- Opening Delimiter -
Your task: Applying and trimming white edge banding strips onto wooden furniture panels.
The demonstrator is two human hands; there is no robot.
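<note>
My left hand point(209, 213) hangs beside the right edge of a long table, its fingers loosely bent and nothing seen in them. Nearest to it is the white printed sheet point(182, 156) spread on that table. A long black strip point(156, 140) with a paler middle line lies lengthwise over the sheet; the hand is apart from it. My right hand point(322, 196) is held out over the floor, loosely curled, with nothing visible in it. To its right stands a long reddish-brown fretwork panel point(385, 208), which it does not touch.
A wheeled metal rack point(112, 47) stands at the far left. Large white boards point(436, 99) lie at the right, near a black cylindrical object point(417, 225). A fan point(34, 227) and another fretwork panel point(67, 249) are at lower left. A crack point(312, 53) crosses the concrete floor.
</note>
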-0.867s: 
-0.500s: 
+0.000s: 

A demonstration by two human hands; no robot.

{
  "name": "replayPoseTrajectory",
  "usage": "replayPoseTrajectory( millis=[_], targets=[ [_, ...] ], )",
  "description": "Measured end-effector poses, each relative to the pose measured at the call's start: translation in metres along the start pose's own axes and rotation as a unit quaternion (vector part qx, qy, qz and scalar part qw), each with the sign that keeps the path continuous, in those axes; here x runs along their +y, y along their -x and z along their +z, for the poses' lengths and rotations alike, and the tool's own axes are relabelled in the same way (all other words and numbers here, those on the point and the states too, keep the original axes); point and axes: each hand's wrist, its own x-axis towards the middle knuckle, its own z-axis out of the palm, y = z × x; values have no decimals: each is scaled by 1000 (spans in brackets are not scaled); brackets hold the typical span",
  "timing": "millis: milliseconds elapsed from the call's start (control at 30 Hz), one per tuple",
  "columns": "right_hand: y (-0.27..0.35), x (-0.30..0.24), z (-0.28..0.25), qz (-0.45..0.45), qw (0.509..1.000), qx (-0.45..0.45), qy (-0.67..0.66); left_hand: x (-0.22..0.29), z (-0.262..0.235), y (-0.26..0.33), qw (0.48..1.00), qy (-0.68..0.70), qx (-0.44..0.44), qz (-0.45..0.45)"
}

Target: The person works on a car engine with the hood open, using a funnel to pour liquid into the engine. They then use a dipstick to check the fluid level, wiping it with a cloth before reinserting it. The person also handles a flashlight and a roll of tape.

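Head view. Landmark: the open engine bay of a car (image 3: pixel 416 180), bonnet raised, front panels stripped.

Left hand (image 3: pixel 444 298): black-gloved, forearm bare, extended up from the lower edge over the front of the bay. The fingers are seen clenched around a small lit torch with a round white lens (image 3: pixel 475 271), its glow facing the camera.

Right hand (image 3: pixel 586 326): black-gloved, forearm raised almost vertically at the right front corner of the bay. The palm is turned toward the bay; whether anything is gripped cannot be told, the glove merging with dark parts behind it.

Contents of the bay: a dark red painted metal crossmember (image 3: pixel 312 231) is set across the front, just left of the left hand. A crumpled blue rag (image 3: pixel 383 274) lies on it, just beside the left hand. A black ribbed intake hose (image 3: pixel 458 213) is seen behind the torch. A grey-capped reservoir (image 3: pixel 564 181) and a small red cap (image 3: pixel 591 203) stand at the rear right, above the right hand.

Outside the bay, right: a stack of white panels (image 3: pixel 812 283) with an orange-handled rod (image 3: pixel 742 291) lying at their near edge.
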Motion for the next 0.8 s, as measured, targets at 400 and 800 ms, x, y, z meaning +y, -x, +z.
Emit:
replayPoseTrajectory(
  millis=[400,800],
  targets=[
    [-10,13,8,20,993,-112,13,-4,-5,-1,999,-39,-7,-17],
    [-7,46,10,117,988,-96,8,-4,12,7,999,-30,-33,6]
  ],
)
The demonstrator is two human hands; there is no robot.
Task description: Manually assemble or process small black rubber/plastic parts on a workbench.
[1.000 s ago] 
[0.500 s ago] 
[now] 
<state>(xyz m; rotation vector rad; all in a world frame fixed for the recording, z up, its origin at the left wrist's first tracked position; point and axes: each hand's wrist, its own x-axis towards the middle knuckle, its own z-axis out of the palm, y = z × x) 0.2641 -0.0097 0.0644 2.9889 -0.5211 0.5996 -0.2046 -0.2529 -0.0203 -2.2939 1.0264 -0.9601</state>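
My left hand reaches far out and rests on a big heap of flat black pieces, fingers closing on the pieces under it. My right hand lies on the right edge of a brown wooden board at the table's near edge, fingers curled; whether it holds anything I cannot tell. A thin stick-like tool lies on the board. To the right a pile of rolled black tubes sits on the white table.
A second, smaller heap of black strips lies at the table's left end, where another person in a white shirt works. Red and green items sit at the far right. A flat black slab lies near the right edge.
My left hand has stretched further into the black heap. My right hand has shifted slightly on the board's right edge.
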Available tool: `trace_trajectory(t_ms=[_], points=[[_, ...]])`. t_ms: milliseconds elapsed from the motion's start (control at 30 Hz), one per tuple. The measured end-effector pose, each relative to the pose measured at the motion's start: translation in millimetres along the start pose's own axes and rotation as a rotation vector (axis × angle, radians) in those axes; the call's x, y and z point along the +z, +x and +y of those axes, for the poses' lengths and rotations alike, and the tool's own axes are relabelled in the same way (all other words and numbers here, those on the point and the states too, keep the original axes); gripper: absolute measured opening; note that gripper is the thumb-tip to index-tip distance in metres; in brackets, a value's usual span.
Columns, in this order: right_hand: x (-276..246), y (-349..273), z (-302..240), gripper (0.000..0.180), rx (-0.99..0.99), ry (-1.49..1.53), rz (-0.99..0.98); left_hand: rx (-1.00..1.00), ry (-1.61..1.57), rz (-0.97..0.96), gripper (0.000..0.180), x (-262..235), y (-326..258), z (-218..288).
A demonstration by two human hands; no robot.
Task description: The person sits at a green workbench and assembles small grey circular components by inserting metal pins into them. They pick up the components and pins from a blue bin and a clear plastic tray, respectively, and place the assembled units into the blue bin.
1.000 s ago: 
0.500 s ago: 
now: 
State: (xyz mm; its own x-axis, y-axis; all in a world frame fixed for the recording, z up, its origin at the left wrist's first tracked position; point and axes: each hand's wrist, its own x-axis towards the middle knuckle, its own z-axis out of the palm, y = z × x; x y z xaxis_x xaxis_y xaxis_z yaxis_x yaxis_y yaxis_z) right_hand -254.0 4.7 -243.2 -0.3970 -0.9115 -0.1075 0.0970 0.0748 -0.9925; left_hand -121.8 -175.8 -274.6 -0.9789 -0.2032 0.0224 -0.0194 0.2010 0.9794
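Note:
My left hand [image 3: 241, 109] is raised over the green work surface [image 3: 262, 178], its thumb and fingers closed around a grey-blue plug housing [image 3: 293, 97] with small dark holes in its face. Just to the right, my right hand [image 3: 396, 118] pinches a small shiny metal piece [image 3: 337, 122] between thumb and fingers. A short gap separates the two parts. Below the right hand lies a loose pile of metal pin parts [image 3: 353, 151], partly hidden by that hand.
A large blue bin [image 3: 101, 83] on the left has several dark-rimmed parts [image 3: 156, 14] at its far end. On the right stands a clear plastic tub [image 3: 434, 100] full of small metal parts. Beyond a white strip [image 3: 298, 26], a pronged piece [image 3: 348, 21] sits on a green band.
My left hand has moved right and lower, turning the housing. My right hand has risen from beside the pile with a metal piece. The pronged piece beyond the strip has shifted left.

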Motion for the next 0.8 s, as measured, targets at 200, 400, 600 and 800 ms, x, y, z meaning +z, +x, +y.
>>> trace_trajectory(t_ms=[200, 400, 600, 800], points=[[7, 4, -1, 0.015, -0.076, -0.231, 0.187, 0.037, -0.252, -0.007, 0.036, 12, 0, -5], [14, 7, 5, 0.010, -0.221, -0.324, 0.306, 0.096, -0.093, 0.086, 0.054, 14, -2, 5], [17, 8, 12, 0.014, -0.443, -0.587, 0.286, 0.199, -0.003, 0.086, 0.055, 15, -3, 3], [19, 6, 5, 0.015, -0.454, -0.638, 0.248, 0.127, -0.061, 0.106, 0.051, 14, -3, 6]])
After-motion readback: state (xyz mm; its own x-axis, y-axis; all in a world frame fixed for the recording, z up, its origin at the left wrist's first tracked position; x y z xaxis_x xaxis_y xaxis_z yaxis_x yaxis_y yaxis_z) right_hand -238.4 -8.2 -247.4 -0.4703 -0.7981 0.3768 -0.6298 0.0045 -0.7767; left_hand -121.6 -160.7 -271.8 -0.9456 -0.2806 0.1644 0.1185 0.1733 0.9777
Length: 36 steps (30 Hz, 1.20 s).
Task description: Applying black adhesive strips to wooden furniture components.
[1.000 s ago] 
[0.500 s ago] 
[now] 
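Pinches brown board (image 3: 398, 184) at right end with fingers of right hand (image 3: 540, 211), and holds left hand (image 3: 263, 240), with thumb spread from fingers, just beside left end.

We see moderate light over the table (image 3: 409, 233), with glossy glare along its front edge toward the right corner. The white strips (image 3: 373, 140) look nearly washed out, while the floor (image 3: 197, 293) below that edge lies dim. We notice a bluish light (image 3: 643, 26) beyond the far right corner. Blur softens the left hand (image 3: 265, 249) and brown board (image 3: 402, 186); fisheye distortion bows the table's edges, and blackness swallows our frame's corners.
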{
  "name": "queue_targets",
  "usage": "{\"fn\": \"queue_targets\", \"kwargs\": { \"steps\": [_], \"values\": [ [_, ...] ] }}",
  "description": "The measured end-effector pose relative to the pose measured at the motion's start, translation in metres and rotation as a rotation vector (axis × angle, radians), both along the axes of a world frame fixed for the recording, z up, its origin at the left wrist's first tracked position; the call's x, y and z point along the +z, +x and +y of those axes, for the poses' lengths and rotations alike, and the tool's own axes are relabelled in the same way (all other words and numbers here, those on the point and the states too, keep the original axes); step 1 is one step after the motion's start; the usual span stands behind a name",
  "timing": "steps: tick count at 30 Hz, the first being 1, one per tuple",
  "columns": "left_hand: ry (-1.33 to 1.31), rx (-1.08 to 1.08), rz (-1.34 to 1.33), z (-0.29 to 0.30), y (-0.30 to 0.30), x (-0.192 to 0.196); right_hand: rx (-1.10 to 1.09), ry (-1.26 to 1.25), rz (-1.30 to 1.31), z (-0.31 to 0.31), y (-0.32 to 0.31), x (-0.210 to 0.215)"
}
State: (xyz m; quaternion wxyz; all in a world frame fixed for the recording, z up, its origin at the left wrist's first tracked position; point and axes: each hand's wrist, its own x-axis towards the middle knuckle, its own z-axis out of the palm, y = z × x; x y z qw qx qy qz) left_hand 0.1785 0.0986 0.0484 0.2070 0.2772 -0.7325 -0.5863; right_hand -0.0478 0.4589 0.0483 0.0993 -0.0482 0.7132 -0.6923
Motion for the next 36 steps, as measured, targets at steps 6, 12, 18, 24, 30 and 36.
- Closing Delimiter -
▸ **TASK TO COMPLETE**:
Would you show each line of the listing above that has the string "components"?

▸ **SOLVED PROBLEM**:
Task description: The person sits at a green workbench and assembles small grey circular components by inserting metal pins into them. They pick up the components and pins from a blue bin and a clear plastic tray, respectively, and place the assembled units into the blue bin.
Task description: Applying black adhesive strips to wooden furniture components.

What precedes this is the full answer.